WHAT THE TASK REQUIRES
The answer is the data repeated in full, with no pictures included.

DATASET SECTION
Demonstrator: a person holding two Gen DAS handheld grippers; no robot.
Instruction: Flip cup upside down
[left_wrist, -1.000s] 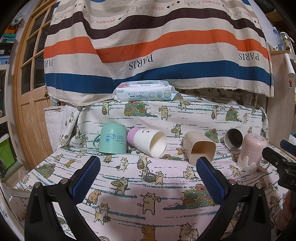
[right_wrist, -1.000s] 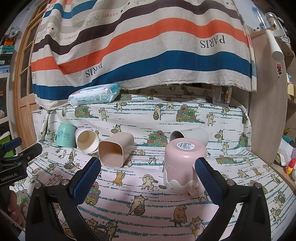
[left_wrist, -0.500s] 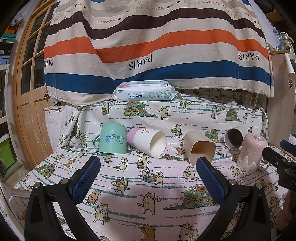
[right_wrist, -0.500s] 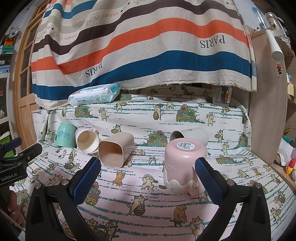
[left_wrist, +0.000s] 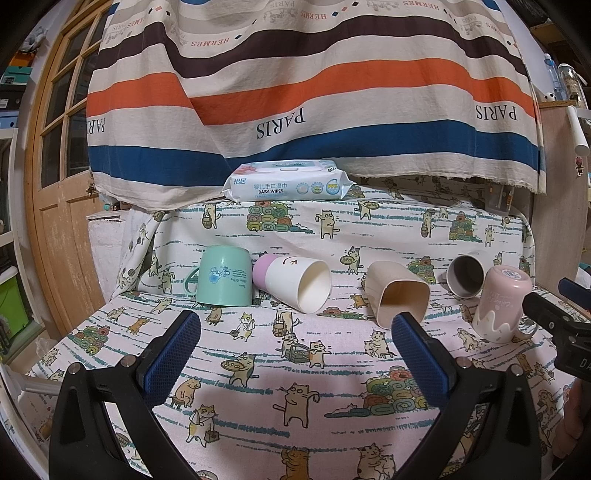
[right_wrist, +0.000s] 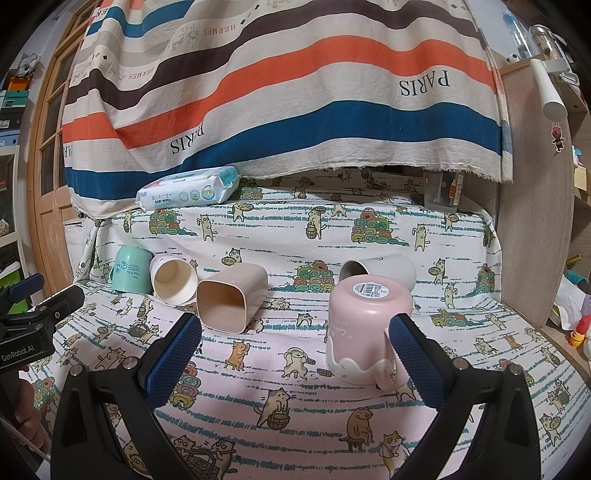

FINAL ANSWER
Demonstrator: a person holding two Gen DAS handheld grippers; no robot.
Instruction: Flip cup upside down
[left_wrist, -1.000s] 
[right_wrist, -1.000s] 
[left_wrist, -0.500s] 
[right_wrist, -0.500s] 
[left_wrist, +0.000s] 
[right_wrist, +0.000s] 

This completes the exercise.